Aside from understanding current restrictions, she may welcome the time away from performing to recover from a recent loss. Around one in the morning on Thanksgiving 2020, her songwriting partner and producer Max Perenchio died in a car crash in Los Angeles. Perenchio was a passenger in a vehicle driven by Atlantic Records marketing vice president and musician Ryan Brady, who was also killed—the two had released a collaboration in September, an album called “Tropical Purgatory” under the name Uncle Salsa (Brady) and the Pelican Boy (Perenchio).
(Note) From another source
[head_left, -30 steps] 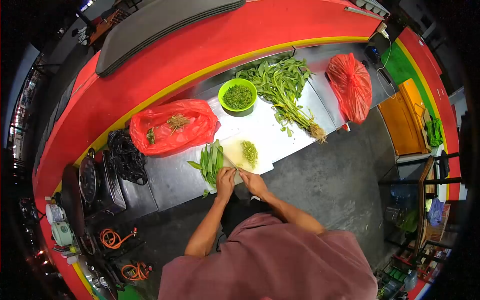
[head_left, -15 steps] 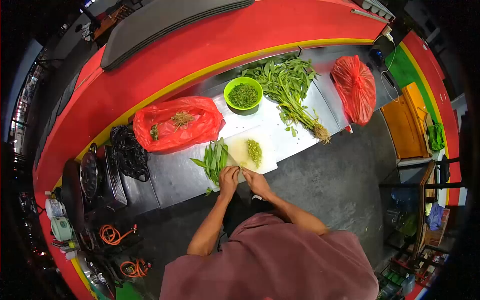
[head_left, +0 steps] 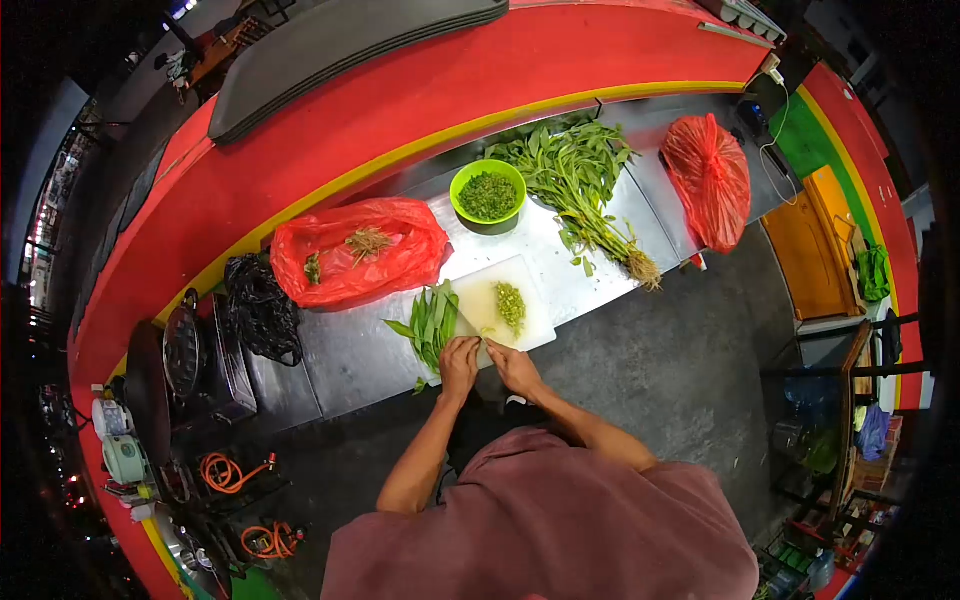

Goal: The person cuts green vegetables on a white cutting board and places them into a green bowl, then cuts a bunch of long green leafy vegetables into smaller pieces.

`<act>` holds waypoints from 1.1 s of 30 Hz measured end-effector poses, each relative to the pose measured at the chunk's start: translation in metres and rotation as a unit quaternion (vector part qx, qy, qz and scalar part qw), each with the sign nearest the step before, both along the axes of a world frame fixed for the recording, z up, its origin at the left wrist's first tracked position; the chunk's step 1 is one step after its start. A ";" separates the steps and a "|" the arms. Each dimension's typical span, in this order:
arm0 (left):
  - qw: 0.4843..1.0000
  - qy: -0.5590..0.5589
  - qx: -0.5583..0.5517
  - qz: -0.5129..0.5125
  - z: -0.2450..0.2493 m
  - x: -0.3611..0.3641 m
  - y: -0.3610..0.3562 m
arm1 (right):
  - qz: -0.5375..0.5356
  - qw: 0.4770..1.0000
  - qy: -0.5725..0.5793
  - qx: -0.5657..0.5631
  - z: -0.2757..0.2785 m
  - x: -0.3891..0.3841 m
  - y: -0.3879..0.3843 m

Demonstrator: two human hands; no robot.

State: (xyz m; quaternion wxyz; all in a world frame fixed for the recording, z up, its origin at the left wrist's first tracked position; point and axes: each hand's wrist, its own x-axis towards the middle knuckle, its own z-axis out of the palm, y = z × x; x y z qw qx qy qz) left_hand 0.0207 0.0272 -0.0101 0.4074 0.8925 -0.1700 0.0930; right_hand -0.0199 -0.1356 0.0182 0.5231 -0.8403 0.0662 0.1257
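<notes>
My left hand (head_left: pixel 460 367) is closed at the near edge of the white cutting board (head_left: pixel 535 305), with a greyish blade-like wedge, seemingly a knife (head_left: pixel 466 322), reaching forward from it over the board. Close beside it, my right hand (head_left: pixel 515 368) pinches with its fingertips toward the left hand; what sits in that pinch is too small to make out. Small green bits lie just ahead of the fingers. A heap of chopped green stems (head_left: pixel 510 307) rests on the board's right half. Long green leaves (head_left: pixel 432 325) lie at its left side.
Behind the board stands a lime-green bowl (head_left: pixel 488 193) of chopped greens. Leafy stalks with roots (head_left: pixel 590 200) spread to its right. An open red plastic bag (head_left: pixel 400 245) holds root scraps; a tied red bag (head_left: pixel 710 180) sits far right. A black bag (head_left: pixel 262 305) lies left.
Both hands stay close together at the board's near edge, with only slight finger movement. The whole view has shifted a little; the leaves and chopped heap look unchanged.
</notes>
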 end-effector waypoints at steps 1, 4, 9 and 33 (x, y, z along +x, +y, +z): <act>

According to his obituary, Perenchio was originally from Arlington Heights, attended John Hersey High School and then Illinois State University and led many bands, including ToastFace, Real Lunch, Powerspace, Bad City, The Gold Web, and opened for Smashing Pumpkins, KISS and Slash in addition to his work as a music producer and songwriter.
Emily Blue had worked with Perenchio since 2017, and while her debut—2016’s “Another Angry Woman” (all profits from which went to Rape Advocacy Counseling and Education Services in Champaign)—hinted at her future direction, it was a piano-based singer-songwriter exercise. Perenchio and Blue conceived and developed her electro-pop approach together, so it’s not a big stretch to imagine that with his loss she’s “all torn up inside,” to borrow a phrase from “Microscope,” on 2018’s “*69” EP. The eerily prescient lyrics also include the line, “When somebody dies they never let you breathe,” so perhaps this show’s cancellation is the breathing and grieving room Blue needs.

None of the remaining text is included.